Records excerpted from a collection
________________________________________

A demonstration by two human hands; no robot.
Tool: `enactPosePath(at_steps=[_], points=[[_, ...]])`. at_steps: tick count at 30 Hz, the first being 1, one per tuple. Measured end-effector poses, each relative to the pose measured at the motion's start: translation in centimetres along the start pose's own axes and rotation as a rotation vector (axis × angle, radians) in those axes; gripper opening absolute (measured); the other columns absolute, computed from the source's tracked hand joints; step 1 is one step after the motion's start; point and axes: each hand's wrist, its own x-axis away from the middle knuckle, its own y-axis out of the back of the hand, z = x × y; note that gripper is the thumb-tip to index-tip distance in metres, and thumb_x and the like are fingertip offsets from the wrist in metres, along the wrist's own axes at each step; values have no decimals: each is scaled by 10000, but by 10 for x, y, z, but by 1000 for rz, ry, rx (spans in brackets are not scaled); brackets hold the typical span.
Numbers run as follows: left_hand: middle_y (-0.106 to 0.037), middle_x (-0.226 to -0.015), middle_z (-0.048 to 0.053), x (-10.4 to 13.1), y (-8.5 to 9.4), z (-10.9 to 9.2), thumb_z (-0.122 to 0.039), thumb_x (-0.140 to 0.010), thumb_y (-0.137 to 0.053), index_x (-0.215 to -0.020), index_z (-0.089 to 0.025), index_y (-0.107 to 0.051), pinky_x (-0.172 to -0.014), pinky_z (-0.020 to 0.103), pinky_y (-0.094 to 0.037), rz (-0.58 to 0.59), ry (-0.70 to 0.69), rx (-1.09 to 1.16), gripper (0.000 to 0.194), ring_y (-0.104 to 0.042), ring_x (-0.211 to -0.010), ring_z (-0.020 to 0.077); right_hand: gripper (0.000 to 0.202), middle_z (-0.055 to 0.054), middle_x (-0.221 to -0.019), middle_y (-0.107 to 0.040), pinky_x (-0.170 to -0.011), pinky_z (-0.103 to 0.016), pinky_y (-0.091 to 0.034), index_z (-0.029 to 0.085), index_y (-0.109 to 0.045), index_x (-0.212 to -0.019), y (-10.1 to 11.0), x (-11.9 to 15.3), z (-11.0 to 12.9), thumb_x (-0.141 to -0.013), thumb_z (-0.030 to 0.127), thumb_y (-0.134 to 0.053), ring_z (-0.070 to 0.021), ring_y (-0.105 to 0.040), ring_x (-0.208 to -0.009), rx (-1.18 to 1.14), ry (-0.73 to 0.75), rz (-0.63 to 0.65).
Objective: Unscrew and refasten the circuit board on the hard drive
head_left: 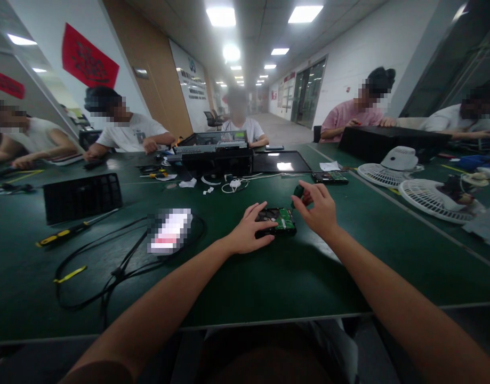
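A hard drive with a green circuit board [285,219] lies board side up on the green table [237,288]. My left hand [250,229] rests on its left part, fingers spread over the top and along the near edge. Just above the drive's right end, my right hand [319,209] grips a small dark green screwdriver [297,196] between thumb and fingers. The tool's tip points down toward the board's right corner; whether it touches is too small to tell.
Left are a black cable [117,273], a phone [170,230], a yellow-black screwdriver [64,232] and a black panel [82,198]. Ahead stand an opened device [216,154] and another circuit board [330,177]. White fan parts [432,200] lie right. Several people sit around the table.
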Motion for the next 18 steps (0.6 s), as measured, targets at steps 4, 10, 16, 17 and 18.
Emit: enactPosePath(at_steps=[4,10,16,17,18], points=[[-80,-1786,7,0,0,0,-438,-941,-774,-1384,-359,-720,-1284,671,-223,-4,-3,-2,453,-101,-1615,445,471,-64,-1036,-604,-751,-429,-616,296,-613,-1434,-2,2,-2,-970,357,-664,-193,-606,-740,19,9,11],[-100,-1786,15,-1,-1,0,-432,-931,-785,-1390,-362,-717,-1271,691,-235,0,6,-6,469,-112,-1613,458,548,-120,-1255,-580,-818,-464,-651,289,-530,-1511,-6,5,-10,-971,294,-628,-234,-671,-918,3,5,47],[-122,-1787,9,-1,0,-2,-427,-921,-798,-1389,-373,-716,-1261,707,-246,1,16,-5,478,-137,-1609,468,520,-135,-1362,-578,-828,-487,-674,276,-544,-1433,-8,5,-12,-942,332,-703,-271,-675,-1039,-26,2,9],[-122,-1787,7,-1,0,-2,-426,-920,-799,-1389,-375,-716,-1261,707,-246,-1,17,-4,478,-136,-1609,468,514,-141,-1372,-583,-823,-490,-676,268,-542,-1416,-9,5,-11,-938,347,-712,-279,-679,-1051,-29,-6,1],[-123,-1787,7,-1,0,-2,-426,-921,-798,-1388,-375,-717,-1263,707,-244,-3,17,-3,477,-136,-1609,468,505,-147,-1372,-592,-812,-491,-677,260,-540,-1396,-9,5,-11,-934,361,-720,-283,-687,-1049,-32,-16,-6]])
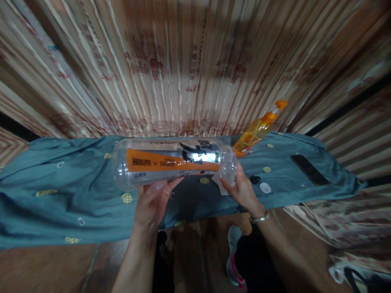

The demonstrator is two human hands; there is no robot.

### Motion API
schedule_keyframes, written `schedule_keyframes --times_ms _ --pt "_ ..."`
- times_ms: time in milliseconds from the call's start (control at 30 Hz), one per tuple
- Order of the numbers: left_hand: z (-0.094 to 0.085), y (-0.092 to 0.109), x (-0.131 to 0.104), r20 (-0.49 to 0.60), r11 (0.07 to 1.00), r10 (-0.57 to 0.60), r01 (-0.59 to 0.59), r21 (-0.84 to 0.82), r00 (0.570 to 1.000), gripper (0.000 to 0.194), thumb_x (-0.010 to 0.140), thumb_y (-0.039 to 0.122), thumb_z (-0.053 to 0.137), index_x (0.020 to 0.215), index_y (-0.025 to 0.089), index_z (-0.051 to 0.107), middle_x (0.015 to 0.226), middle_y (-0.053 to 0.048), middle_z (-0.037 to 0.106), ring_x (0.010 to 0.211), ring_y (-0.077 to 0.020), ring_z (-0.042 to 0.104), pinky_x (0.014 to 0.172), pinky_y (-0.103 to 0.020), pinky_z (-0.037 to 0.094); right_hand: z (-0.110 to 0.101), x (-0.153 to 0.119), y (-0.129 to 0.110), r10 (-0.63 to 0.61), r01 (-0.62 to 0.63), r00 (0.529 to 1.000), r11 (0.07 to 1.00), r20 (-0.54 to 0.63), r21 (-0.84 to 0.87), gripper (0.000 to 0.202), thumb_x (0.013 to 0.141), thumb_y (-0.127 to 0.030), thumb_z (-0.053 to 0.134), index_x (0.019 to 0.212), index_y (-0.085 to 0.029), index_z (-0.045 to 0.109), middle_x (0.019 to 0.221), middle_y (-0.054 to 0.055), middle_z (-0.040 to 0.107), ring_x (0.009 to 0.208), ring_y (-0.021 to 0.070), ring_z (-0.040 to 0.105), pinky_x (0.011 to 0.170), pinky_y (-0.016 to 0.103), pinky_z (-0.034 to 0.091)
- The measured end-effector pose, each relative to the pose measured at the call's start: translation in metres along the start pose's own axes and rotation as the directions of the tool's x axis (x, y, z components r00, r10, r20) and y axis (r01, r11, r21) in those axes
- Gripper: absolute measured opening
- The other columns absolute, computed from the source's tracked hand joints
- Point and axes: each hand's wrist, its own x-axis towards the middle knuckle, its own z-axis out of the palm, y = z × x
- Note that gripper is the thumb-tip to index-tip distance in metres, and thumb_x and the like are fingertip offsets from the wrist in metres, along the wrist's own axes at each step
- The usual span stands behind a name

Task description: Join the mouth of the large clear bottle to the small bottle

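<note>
A large clear plastic bottle [174,160] with an orange label and dark lettering lies sideways above the cloth-covered table, its base to the left. My left hand [154,199] grips the body from below, its fingers partly hidden behind the bottle. At the right end, my right hand [240,187] closes around the narrower neck, a bracelet on its wrist. White tissue [222,185] shows beside the right thumb; whether the hand pinches it I cannot tell. Just beyond the neck stands an orange pump bottle [253,134] with yellow-orange liquid.
Teal patterned cloth [91,195] covers the narrow table. To the right are a small black object [255,179], a white disc [265,187] and a dark phone [309,169]. A pleated curtain [183,73] hangs behind. My shoe [234,252] shows on the floor below.
</note>
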Motion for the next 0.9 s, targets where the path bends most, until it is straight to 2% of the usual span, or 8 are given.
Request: schedule_keyframes --times_ms 367,600,733,900 --pt "-0.0022 -0.0004 0.0007 -0.004 1.000 0.000 0.000 0.009 1.000 0.052 0.057 0.042 0.102 0.104 0.039 0.080 0.106 -0.001 0.082 0.124 -0.0405 0.070 0.103 -0.068 0.059 -0.0004 0.0004 -0.0001 0.014 -0.014 1.000 1.000 0.017 0.006 0.086 0.093 -0.050 0.065 0.165 -0.016 0.032 0.158 0.021 0.060 0.142 0.0372 0.062 0.115 0.056 0.055" --pt "-0.0033 -0.0007 0.0007 0.017 1.000 0.005 -0.005 0.005 1.000 0.057 0.061 0.041 0.100 0.114 0.036 0.078 0.114 -0.004 0.082 0.128 -0.0421 0.068 0.106 -0.071 0.056 0.0002 0.0007 0.0014 0.001 -0.001 1.000 1.000 0.014 0.005 0.086 0.093 -0.049 0.066 0.165 -0.017 0.031 0.157 0.020 0.060 0.143 0.0364 0.062 0.116 0.056 0.054" --pt "-0.0065 -0.0019 0.0018 0.027 1.000 -0.004 0.004 -0.002 1.000 0.051 0.063 0.040 0.099 0.109 0.038 0.080 0.110 -0.002 0.083 0.122 -0.0391 0.072 0.108 -0.070 0.056 -0.0002 0.0008 0.0011 0.001 -0.002 1.000 1.000 0.020 0.014 0.085 0.092 -0.048 0.066 0.165 -0.018 0.032 0.158 0.020 0.060 0.144 0.0358 0.061 0.117 0.055 0.054" --pt "-0.0064 -0.0036 0.0015 0.022 1.000 -0.008 0.009 -0.026 1.000 0.043 0.061 0.039 0.100 0.100 0.037 0.082 0.105 -0.001 0.083 0.125 -0.0401 0.070 0.111 -0.074 0.051 -0.0004 0.0005 0.0003 0.026 -0.026 0.999 1.000 0.026 0.014 0.087 0.092 -0.048 0.066 0.166 -0.017 0.031 0.156 0.020 0.061 0.142 0.0355 0.063 0.115 0.055 0.056"
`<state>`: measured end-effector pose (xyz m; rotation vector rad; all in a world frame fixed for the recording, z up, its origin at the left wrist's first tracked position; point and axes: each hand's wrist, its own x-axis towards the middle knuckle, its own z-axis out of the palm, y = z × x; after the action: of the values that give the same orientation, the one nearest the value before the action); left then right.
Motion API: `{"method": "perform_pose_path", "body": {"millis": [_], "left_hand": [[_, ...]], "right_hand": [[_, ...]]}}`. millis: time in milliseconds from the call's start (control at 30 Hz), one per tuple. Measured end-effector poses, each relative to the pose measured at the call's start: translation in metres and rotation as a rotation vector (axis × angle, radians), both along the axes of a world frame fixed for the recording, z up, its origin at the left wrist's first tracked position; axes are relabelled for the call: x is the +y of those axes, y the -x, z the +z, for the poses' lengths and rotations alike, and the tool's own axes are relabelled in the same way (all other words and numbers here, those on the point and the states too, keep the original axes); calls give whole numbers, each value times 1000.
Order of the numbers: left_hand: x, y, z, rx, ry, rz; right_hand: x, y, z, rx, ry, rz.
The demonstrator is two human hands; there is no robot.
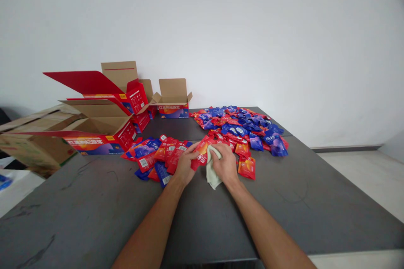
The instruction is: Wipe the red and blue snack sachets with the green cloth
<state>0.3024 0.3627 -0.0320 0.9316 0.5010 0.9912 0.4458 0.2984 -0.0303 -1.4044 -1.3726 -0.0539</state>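
Observation:
In front of me, my left hand (187,164) grips a red sachet (201,154) by its left side. My right hand (226,163) is closed around a pale green cloth (213,175), which touches the right part of that sachet and hangs down toward the table. To the left of my left hand lies a smaller heap of red and blue sachets (148,151). Behind and to the right of my right hand spreads a larger heap of red and blue sachets (233,122). One orange-red sachet (247,168) lies at that heap's near edge.
Open red printed boxes stand at the left, one in front (97,145), one behind it (135,98), and one at the back (173,111). Brown cartons (38,151) stand beyond the left edge of the dark table (94,218). A white wall (252,29) rises behind.

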Motion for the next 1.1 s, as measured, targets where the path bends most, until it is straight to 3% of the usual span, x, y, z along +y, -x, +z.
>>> {"method": "perform_pose_path", "body": {"millis": [167, 367, 733, 900, 1000, 1100], "left_hand": [[9, 2, -6, -42, 28, 163], [12, 4, -10, -19, 67, 311], [3, -8, -21, 213, -173, 64], [-1, -10, -13, 55, -67, 98], [-2, -7, -7, -30, -22, 26], [-2, -3, -7, 10, -21, -38]], "right_hand": [[0, 13, -3, -38, 71, 185], [-2, 10, 6, 104, 88, 7], [-3, 15, 4, 123, 40, 46], [-1, 16, -4, -6, 39, 128], [2, 18, -11, -86, 64, 181], [3, 19, -12, -106, 81, 191]]}}
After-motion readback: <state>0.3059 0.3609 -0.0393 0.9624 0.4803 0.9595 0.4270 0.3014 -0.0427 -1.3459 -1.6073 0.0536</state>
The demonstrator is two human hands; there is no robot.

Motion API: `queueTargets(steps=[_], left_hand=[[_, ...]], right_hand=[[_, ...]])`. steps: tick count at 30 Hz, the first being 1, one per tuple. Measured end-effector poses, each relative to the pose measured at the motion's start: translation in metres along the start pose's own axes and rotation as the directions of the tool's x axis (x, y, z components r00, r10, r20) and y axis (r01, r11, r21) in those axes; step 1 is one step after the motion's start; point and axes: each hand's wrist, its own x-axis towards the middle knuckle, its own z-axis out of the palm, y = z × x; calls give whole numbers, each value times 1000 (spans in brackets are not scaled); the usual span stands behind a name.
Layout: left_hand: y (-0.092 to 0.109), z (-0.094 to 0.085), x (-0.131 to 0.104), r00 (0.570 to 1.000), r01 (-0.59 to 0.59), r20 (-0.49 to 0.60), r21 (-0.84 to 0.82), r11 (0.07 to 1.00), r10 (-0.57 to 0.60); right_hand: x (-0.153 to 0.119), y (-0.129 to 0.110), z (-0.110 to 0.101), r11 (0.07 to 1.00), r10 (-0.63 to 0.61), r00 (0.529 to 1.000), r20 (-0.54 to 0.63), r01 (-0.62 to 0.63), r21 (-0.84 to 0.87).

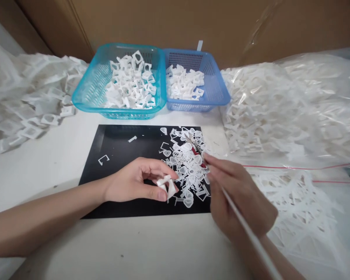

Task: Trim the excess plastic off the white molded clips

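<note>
Between the thumb and fingers of my left hand [142, 181] is a small white plastic part [167, 186] with an opening in it, held above the black mat [119, 210]. My right hand [240, 194] grips a thin knife [236, 210] like a pen; its pointed blade reaches up and left over a heap of thin white scraps [189, 167] on the mat's right side. The blade is apart from the white part. Something red lies among the scraps beside the blade, partly hidden.
Behind the mat stand a teal basket [119, 112] and a blue basket [198, 104], both with white parts. White parts are piled at the left [32, 105]. Clear bags of white parts [259, 112] lie at the right, above a bag of flat white pieces [303, 217].
</note>
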Motion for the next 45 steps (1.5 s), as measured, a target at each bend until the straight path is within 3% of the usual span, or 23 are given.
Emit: queueTargets(steps=[2, 4, 12, 16, 20, 24, 28, 31, 45], left_hand=[[-1, 0, 0, 1000, -7, -16, -17, 1000, 7], [-1, 0, 0, 1000, -13, -25, -18, 1000, 13], [-3, 1, -1, 998, -13, -53, 32, 999, 15], [-3, 0, -1, 998, -27, -50, 33, 999, 29], [-4, 0, -1, 997, -69, -32, 56, 996, 70], [-4, 1, -1, 992, -108, -40, 213, 971, 119], [-4, 2, 1, 985, -163, -10, 258, 952, 171], [-4, 3, 2, 982, -181, -1, 260, 948, 188], [-3, 4, 1, 980, -186, 0, 336, 923, 197]], right_hand=[[3, 4, -3, 989, -63, 996, -63, 54, -136], [7, 6, -5, 974, -79, 996, -28, 72, -216], [13, 5, -5, 982, 36, 999, 29, -30, -186], [10, 4, -6, 980, 189, 980, 67, -184, -76], [5, -4, -3, 904, 363, 919, 154, -387, 180], [1, -15, 5, 795, 374, 891, 257, -450, 407], [-2, -21, 12, 699, 415, 871, 263, -490, 521], [-4, -21, 15, 656, 456, 851, 262, -520, 547], [-6, -24, 18, 625, 513, 823, 244, -553, 551]])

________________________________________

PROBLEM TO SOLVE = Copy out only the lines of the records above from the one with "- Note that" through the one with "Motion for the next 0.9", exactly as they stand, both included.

RESULT OF THE TASK =
- Note that gripper is the thumb-tip to index-tip distance in metres, and thumb_x and the like are fingertip offsets from the wrist in metres, along the wrist's own axes at each step
- The usual span stands behind a name

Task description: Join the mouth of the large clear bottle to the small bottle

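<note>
A large clear plastic bottle [174,160] with an orange label and dark lettering lies sideways above the cloth-covered table, its base to the left. My left hand [154,199] grips the body from below, its fingers partly hidden behind the bottle. At the right end, my right hand [240,187] closes around the narrower neck, a bracelet on its wrist. White tissue [222,185] shows beside the right thumb; whether the hand pinches it I cannot tell. Just beyond the neck stands an orange pump bottle [253,134] with yellow-orange liquid.
Teal patterned cloth [91,195] covers the narrow table. To the right are a small black object [255,179], a white disc [265,187] and a dark phone [309,169]. A pleated curtain [183,73] hangs behind. My shoe [234,252] shows on the floor below.
</note>
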Motion for the next 0.9 s, targets where the path bends most, until it is straight to 2% of the usual span, or 8 are given.

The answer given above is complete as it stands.